**TASK INSTRUCTIONS**
A faithful copy of all the data is required; pictures should not be included.

**SOURCE DATA**

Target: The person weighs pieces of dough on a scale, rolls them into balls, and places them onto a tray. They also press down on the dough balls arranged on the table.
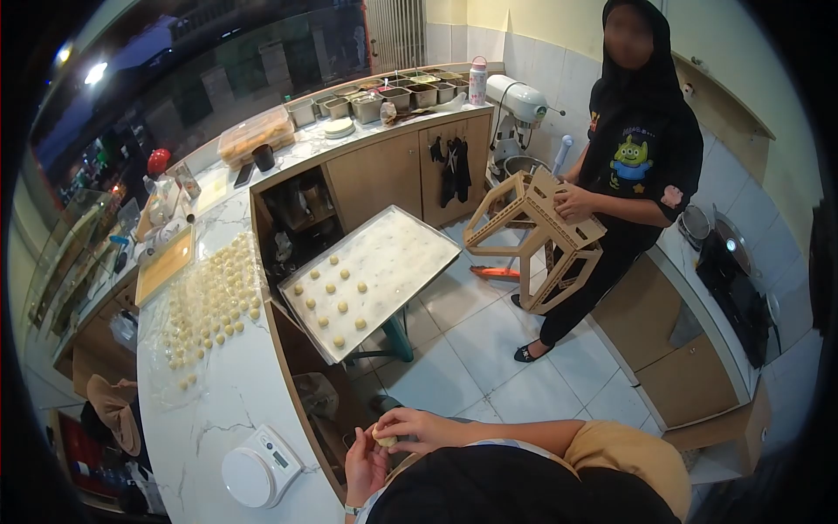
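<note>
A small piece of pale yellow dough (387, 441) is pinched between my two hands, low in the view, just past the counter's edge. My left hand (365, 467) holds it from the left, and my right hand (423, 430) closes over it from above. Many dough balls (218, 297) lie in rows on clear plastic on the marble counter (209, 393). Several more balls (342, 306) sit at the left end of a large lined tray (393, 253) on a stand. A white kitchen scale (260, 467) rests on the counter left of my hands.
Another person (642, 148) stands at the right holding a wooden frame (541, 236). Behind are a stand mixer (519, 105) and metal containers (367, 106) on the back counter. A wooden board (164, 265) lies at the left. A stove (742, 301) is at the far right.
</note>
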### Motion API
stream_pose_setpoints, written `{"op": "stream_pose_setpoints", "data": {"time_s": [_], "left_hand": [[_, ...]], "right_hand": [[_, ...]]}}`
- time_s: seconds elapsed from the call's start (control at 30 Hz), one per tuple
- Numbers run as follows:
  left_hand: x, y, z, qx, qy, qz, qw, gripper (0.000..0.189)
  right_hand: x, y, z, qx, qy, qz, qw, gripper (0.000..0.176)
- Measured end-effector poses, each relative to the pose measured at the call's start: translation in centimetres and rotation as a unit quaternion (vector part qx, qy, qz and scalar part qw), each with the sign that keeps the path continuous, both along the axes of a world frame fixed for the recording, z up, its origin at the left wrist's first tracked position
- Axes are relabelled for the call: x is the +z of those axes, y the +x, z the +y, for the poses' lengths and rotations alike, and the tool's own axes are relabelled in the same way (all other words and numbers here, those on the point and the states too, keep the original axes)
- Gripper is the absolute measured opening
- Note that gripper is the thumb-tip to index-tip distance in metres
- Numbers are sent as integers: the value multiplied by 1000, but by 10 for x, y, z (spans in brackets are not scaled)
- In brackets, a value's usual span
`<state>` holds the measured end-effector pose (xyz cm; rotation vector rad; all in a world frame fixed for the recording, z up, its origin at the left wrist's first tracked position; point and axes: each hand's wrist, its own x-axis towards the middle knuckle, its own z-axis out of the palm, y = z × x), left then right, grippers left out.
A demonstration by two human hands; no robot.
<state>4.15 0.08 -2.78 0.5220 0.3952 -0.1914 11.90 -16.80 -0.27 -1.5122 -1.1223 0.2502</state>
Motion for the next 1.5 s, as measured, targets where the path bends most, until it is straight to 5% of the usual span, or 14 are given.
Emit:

**SOLUTION TO THIS EXERCISE**
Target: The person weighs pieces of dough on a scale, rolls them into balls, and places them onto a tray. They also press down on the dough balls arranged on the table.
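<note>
A small piece of pale yellow dough (387, 441) is pinched between my two hands, low in the view, just past the counter's edge. My left hand (365, 467) holds it from the left, and my right hand (423, 430) closes over it from above. Many dough balls (218, 297) lie in rows on clear plastic on the marble counter (209, 393). Several more balls (342, 306) sit at the left end of a large lined tray (393, 253) on a stand. A white kitchen scale (260, 467) rests on the counter left of my hands.
Another person (642, 148) stands at the right holding a wooden frame (541, 236). Behind are a stand mixer (519, 105) and metal containers (367, 106) on the back counter. A wooden board (164, 265) lies at the left. A stove (742, 301) is at the far right.
</note>
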### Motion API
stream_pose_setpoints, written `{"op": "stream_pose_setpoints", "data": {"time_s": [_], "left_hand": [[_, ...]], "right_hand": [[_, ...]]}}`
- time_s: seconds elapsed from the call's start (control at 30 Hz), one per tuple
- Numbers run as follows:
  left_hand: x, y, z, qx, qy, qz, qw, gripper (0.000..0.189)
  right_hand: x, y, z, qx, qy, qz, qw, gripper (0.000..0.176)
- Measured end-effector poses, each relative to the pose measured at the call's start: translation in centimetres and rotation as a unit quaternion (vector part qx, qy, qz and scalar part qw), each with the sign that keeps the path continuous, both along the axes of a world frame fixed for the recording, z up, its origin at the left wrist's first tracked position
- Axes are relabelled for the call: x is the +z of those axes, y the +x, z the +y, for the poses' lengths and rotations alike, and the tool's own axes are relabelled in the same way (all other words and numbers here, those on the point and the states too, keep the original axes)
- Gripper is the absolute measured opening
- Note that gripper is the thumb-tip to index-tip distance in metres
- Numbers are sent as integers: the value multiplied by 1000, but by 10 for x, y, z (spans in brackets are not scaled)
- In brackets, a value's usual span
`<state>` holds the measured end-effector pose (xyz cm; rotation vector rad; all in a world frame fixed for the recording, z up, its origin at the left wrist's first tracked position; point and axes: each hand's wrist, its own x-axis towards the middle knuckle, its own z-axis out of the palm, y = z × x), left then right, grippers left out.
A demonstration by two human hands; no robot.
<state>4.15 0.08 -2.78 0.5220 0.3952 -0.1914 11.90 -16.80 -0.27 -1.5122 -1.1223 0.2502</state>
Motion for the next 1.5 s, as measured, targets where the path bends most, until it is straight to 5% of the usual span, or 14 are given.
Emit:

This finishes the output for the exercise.